Members of the public will have chance to comment on issues related to the revitalization of the former Northern State Hospital campus at a community meeting scheduled for 4 to 6:30 p.m. on Wednesday, May 6, in the city council chambers at Sedro-Woolley Municipal Building, 325 Metcalf St.

The Port of Skagit, Skagit County and the City of Sedro-Woolley have formed a partnership to promote the development of a destination education, research and development center accommodating hospitality and commercial venues on the campus, which has been underutilized since Northern State Hospital closed in 1973.  This vision incorporates the possibility of locating the Janicki Bioenergy technology innovation center on the campus, but is not reliant on this happening.

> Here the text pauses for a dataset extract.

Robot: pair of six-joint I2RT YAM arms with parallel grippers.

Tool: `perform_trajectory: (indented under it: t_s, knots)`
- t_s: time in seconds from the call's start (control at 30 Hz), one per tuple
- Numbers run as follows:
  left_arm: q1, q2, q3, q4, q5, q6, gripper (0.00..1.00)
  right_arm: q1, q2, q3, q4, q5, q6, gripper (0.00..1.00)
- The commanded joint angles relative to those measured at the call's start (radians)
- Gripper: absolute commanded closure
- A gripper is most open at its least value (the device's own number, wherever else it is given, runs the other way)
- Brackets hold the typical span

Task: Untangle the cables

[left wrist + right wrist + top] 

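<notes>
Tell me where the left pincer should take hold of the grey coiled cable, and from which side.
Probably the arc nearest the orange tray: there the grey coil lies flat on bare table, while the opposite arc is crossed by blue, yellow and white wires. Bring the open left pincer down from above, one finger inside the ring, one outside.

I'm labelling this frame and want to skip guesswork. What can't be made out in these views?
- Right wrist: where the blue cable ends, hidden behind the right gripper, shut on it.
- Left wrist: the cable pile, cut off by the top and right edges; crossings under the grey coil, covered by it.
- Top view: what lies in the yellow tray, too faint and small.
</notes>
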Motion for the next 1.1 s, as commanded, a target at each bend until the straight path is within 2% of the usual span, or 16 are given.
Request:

At the upcoming meeting, attendees will be able to comment on the issues and opportunities that they feel should be addressed in the upcoming Northern State Subarea Plan and Environmental Review. The review will evaluate three options for the redevelopment of the campus:

  • No Action– continued operation of the campus as it is currently
  • Moderate Intensity Option– revitalization of the campus through renovation of historic buildings, removal of incompatible buildings and new construction
  • High Intensity Option– builds on moderate intensity option and adds more new buildings including reconstruction of historic buildings that have been removed.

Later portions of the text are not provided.